The mixmode example would be fine for testing, failing that (I know not everyone has all of the examples) then this is what I’ve started…PokittOS.zip (423.2 KB)
The scanline fix I mentioned in the previous comment and moves scanlineIndex
outside the y
loop.
Possibly an array out of bounds error.
What does it do on an actual Pokitto?
Half the reason I use PokittoIO is so I don’t have to download the 20-odd examples.
I get an undefined reference to Pokitto::Display::scanType
,
which means either scanType
is something you’ve added locally or it’s in PokittoLib and not PokittoIO.

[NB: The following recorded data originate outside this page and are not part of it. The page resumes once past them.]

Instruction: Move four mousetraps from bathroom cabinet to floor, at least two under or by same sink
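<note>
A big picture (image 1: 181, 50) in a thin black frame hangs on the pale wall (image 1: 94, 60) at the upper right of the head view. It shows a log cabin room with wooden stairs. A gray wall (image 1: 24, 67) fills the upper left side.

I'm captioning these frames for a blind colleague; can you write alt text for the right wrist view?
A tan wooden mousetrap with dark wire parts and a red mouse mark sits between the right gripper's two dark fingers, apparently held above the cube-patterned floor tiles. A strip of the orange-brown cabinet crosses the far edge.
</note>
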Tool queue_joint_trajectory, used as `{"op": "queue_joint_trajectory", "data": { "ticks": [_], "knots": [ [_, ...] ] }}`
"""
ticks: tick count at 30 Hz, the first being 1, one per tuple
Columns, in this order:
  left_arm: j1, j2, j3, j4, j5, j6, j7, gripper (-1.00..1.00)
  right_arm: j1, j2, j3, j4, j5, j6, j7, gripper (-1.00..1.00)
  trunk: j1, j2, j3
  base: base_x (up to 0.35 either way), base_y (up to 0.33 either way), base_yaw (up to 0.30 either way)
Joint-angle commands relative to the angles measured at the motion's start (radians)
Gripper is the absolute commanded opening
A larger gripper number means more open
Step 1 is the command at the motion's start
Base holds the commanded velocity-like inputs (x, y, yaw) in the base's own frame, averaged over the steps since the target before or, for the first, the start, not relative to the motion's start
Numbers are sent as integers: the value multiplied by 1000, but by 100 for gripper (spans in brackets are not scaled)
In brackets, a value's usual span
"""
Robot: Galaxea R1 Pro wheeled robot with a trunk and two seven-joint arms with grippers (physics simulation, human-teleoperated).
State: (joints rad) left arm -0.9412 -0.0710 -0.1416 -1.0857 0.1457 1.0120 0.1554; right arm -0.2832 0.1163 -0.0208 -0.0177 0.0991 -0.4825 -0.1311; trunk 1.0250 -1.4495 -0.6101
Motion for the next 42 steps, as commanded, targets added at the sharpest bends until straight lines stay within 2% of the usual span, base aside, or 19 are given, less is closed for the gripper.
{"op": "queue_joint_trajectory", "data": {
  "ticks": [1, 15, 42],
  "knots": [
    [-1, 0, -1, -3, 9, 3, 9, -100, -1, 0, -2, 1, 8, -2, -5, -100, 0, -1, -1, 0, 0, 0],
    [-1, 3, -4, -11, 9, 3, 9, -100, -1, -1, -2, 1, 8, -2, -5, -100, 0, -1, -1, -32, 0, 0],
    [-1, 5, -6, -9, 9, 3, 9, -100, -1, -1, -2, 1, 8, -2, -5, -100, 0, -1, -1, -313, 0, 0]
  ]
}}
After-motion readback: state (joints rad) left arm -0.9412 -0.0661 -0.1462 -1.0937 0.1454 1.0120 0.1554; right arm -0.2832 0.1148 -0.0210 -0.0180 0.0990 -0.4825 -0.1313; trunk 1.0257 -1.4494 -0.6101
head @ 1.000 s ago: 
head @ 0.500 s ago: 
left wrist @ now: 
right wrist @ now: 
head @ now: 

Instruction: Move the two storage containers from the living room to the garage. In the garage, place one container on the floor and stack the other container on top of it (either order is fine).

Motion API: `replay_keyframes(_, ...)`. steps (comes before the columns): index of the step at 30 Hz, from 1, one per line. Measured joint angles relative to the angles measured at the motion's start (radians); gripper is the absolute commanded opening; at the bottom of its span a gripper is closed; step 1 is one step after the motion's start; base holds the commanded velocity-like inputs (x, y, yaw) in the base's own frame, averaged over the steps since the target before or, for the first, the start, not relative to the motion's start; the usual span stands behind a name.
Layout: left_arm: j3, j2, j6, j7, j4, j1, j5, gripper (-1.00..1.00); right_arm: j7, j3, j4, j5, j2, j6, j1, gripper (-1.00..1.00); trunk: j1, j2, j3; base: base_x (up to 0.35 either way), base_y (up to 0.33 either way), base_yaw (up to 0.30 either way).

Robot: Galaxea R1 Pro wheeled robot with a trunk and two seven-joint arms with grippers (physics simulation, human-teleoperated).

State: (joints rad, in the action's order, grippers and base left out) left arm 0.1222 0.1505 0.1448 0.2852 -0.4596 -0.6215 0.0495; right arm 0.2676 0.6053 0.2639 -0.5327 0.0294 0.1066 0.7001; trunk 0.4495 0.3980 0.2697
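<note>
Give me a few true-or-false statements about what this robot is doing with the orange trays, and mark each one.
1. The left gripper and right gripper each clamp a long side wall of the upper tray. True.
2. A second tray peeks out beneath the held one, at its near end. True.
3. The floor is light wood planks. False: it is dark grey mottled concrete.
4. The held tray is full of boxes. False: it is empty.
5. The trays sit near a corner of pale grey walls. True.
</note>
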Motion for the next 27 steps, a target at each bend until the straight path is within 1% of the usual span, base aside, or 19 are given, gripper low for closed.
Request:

I also get a list of warnings:
The “array subscript is above array bounds” warnings are the most serious ones.
It’s in pokittolib. I was added a while back with the mixmode example.
This seems to be working perfectly, a little faster than the original.
Do you think moving the palette shifting to the loadpalette functions would make any difference? I don’t see a need to do that every single frame?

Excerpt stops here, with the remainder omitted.